*DATA SHOWN*:
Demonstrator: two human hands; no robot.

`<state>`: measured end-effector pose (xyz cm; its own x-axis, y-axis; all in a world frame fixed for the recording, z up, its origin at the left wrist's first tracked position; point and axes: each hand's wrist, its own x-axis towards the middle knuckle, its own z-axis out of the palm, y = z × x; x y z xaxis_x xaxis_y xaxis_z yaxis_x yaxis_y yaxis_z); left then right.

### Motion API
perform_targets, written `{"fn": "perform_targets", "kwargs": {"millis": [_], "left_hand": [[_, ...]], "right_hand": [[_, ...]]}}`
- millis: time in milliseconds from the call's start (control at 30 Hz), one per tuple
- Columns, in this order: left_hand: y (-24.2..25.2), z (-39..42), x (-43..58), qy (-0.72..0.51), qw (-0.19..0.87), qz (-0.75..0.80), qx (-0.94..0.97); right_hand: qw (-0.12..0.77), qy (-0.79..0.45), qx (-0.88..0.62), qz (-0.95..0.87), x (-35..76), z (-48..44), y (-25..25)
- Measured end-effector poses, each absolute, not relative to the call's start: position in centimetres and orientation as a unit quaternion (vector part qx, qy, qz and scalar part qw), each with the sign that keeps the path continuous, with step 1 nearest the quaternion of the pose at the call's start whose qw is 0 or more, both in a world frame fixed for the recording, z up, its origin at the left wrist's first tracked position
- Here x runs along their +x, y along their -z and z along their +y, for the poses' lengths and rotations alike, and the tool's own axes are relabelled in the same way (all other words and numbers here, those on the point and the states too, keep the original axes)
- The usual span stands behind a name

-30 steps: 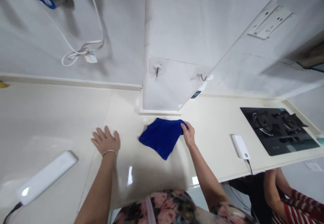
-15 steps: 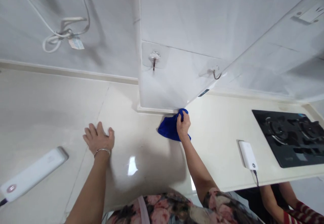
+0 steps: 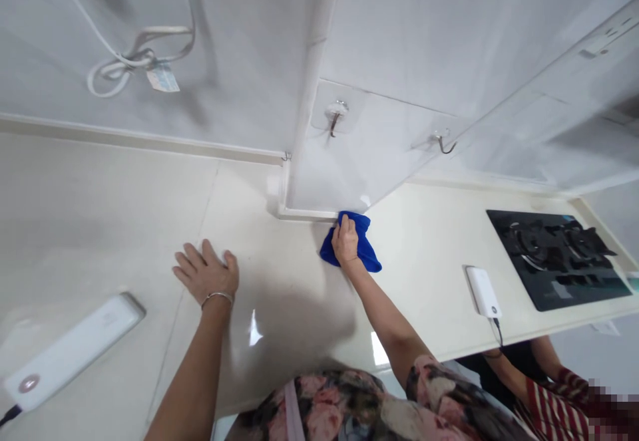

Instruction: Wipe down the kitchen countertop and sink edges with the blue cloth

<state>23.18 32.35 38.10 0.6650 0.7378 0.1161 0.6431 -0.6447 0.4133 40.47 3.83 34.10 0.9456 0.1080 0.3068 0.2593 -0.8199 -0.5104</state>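
Note:
A blue cloth (image 3: 368,252) is bunched under my right hand (image 3: 345,241), whose fingers are closed on it. The cloth presses against the pale ledge at the foot of the jutting wall corner, and its loose part spreads over the countertop (image 3: 294,261). To the left, my left hand (image 3: 207,275) lies flat on the counter with its fingers spread, near a seam line. That hand holds nothing. A silvery bangle circles the left wrist.
White power banks with cables lie at the left (image 3: 74,351) and right (image 3: 482,293). Beyond the right one is a black gas hob (image 3: 554,258). Hooks (image 3: 335,122) and a knotted white cable (image 3: 124,68) hang on the walls. Another person's striped sleeves (image 3: 554,411) show lower right.
My right hand has slid the cloth slightly left along the ledge, and the cloth's loose part now spreads more to the right. My left hand stays flat. The view has shifted a little.

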Motion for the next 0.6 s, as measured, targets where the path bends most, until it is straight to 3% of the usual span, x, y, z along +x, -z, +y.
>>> {"fn": "perform_targets", "kwargs": {"millis": [400,600], "left_hand": [[-38.3,32.5,23.1,-0.155,0.177,0.368,0.900],[-38.5,32.7,23.5,-0.144,0.175,0.359,0.906]], "right_hand": [[0.183,0.073,-0.962,-0.191,39.0,12.4,-36.0],[0.256,0.063,-0.941,-0.209,38.8,11.0,-37.6]]}}
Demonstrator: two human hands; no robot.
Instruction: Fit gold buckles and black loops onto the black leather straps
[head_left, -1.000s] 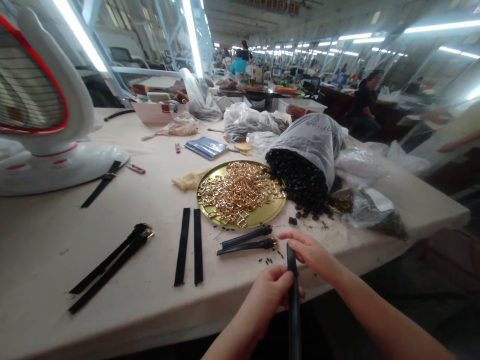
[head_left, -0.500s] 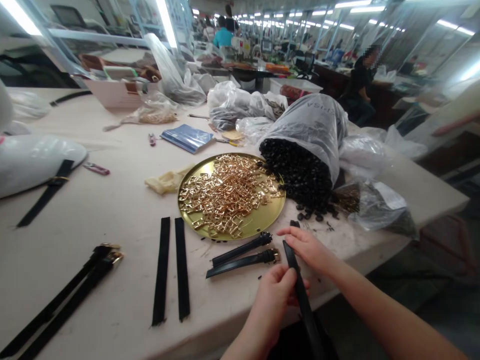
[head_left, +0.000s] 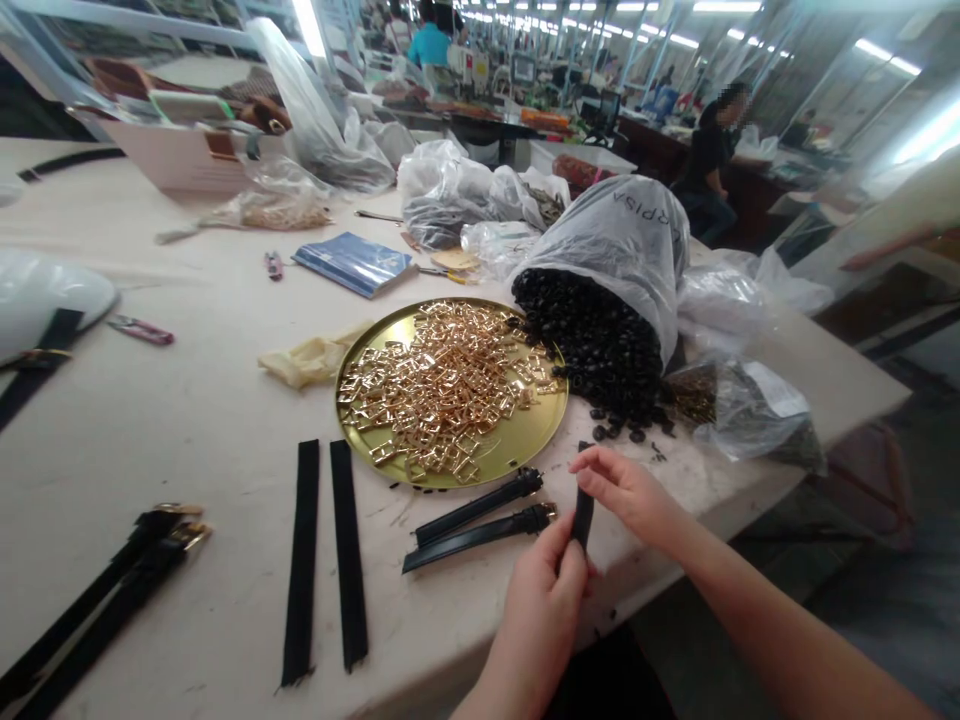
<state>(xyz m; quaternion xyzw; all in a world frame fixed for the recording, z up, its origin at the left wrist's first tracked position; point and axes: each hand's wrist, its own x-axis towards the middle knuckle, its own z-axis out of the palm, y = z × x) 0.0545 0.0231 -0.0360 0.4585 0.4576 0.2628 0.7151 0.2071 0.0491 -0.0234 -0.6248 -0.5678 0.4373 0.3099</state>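
Note:
A black strap (head_left: pixel 583 522) stands up from my left hand (head_left: pixel 551 585), whose thumb and fingers are closed on its lower part. My right hand (head_left: pixel 624 488) has its bent fingers around the strap's upper end; the thumb side is partly hidden. Left of my hands lie two black straps with gold buckles (head_left: pixel 487 525). Beyond them, a round gold tray (head_left: pixel 544 430) bears a heap of small gold buckles (head_left: pixel 457 375). Two plain black straps (head_left: pixel 301 560) rest side by side further left.
A tipped plastic bag (head_left: pixel 622 225) spills small black pieces (head_left: pixel 592 340) beside the tray. More buckled straps (head_left: pixel 142 560) lie at the left. A blue booklet (head_left: pixel 352 262), pink snips (head_left: pixel 141 330) and clear bags (head_left: pixel 757 410) are about. A person (head_left: pixel 712 150) sits beyond the table.
The strap's long length no longer shows below my left hand; a shorter stretch now points up from it. My right fingers have curled in on its top. The view has shifted slightly right.

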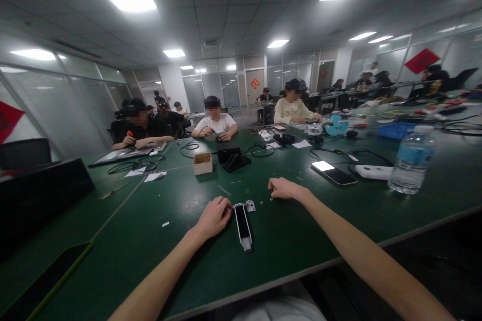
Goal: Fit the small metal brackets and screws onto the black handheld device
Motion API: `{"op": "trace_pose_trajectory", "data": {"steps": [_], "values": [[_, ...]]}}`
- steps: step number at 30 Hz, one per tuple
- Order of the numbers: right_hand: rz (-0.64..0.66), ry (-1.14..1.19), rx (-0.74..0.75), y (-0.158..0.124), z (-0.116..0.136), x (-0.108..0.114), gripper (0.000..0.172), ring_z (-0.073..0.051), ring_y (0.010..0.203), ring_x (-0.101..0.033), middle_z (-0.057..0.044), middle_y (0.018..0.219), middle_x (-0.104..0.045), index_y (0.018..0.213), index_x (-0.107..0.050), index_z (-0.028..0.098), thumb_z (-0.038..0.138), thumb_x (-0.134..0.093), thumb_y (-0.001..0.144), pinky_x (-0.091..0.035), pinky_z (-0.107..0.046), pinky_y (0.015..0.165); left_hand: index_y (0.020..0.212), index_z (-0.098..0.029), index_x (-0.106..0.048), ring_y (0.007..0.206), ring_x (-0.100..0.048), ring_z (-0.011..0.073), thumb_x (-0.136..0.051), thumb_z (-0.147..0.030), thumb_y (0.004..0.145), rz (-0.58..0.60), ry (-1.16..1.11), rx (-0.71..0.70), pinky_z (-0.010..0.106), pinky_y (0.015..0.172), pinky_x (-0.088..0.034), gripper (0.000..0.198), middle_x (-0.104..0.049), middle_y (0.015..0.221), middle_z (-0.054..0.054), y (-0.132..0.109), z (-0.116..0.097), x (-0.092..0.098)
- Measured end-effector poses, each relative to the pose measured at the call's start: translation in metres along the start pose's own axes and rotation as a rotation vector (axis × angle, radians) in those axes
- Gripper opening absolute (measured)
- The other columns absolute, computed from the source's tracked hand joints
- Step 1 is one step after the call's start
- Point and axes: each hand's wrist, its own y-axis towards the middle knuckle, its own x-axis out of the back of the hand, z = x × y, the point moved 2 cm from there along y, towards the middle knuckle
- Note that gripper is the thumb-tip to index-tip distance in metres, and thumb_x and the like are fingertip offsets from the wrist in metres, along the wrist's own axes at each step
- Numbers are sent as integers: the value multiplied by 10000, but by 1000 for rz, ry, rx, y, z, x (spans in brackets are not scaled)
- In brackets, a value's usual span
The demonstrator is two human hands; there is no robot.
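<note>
A long, narrow device with a white frame and a dark inner strip (243, 223) lies on the green table. Next to its upper end is a small grey metal bracket (250, 205) with holes. My left hand (215, 216) rests on the table with its fingers curled together at the device's upper left edge; what the fingertips hold, if anything, is hidden. Over to the right, my right hand (285, 188) is bent down with its fingers pinched close to the tabletop. Just below those fingers lies a tiny light part (270, 199), with another small piece (261, 202) beside it.
Farther off stand an open cardboard box (203, 164) and a black device (229, 154) with cables. On the right are a phone (334, 173), a white case (372, 172), a water bottle (412, 160) and a blue tray (397, 130). Several people sit around the tables.
</note>
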Motion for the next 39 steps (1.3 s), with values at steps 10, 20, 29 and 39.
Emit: {"op": "trace_pose_trajectory", "data": {"steps": [10,20,29,39], "values": [[-46,-116,5,4,0,-4,294,-173,855,-599,-70,1020,-602,1073,-558,180,205,-571,780,-426,-230,639,945,-196,-541,886,-545,188,-421,-240,885,6,15,-10,315,777,-430,141,-571,958,55,0,0,1],[-347,-244,260,0,30,-10,245,-223,1017,-521,-119,1096,-570,1077,-600,166,148,-464,874,-413,-312,841,942,-203,-540,884,-540,188,-420,-240,882,13,10,3,320,779,-431,139,-569,966,52,0,-1,1],[-289,-283,454,12,66,-29,273,-213,1018,-518,-100,1107,-607,1090,-649,183,217,-438,921,-402,-333,868,933,-196,-539,880,-543,187,-422,-230,878,-10,18,-19,317,779,-432,134,-572,954,56,0,-1,1],[-309,-329,379,1,61,-20,220,-210,917,-520,-113,960,-618,909,-646,141,222,-442,912,-401,-312,800,939,-207,-538,904,-545,191,-425,-233,874,20,18,3,319,794,-429,133,-571,965,52,0,-3,3]]}}
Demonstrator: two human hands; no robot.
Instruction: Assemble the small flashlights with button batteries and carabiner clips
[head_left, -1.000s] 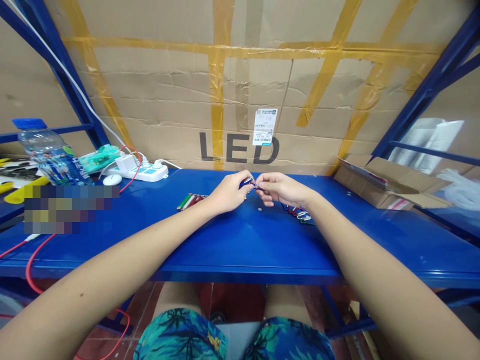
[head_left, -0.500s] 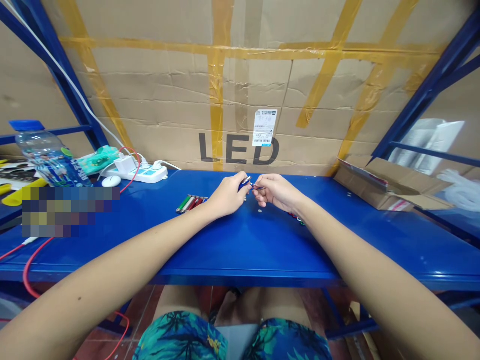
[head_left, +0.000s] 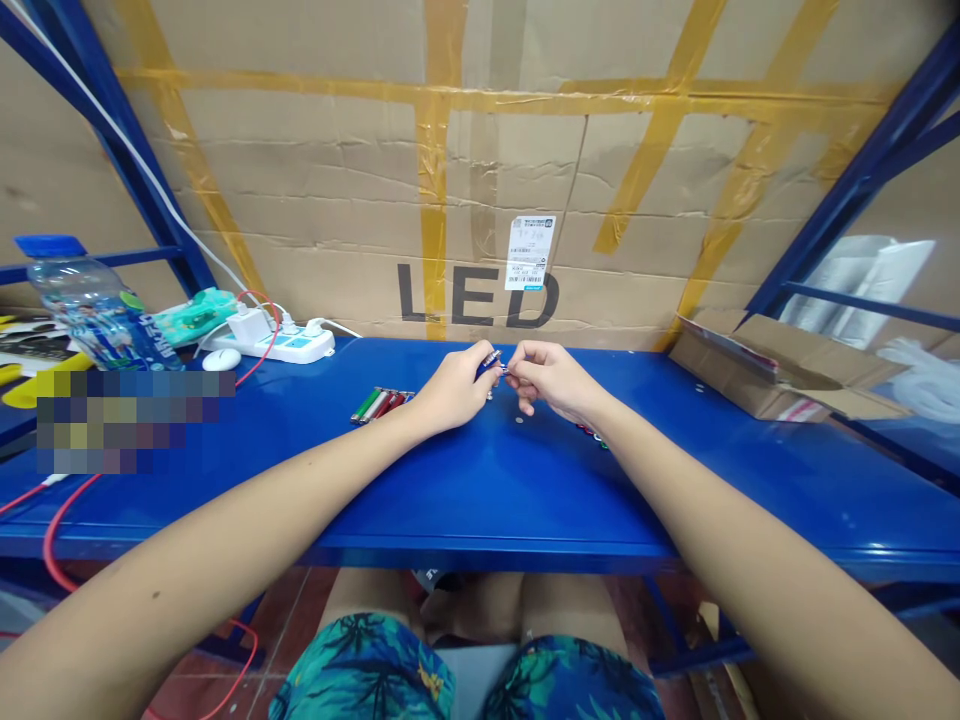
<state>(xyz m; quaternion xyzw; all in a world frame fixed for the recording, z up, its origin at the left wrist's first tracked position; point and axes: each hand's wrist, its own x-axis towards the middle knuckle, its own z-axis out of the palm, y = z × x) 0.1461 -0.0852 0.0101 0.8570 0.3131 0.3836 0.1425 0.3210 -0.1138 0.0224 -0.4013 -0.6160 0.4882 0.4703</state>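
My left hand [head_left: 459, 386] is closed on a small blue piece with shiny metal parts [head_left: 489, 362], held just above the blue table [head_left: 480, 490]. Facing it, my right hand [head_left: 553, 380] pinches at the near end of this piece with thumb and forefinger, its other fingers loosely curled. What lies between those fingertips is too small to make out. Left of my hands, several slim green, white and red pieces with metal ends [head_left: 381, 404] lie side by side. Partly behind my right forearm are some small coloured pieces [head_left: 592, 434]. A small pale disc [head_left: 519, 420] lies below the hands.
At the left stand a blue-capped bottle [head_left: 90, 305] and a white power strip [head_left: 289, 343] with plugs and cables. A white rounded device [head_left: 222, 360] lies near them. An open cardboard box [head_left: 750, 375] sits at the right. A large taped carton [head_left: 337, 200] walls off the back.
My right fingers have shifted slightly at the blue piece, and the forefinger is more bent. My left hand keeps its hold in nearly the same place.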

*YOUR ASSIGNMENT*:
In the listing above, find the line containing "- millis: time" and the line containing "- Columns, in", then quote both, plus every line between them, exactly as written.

*RESPONSE FOR THIS EXERCISE*:
- millis: time in milliseconds from the call's start (control at 30 Hz), one per tuple
- Columns, in this order: left_hand: y (-24.2..25.2), z (-39..42), x (-43..58), qy (-0.72..0.51), qw (-0.19..0.87), qz (-0.75..0.80), qx (-0.94..0.97); right_hand: qw (-0.12..0.77), qy (-0.79..0.45), qx (-0.88..0.62), qz (-0.95..0.87), x (-35..76), z (-48..44), y (-25..25)

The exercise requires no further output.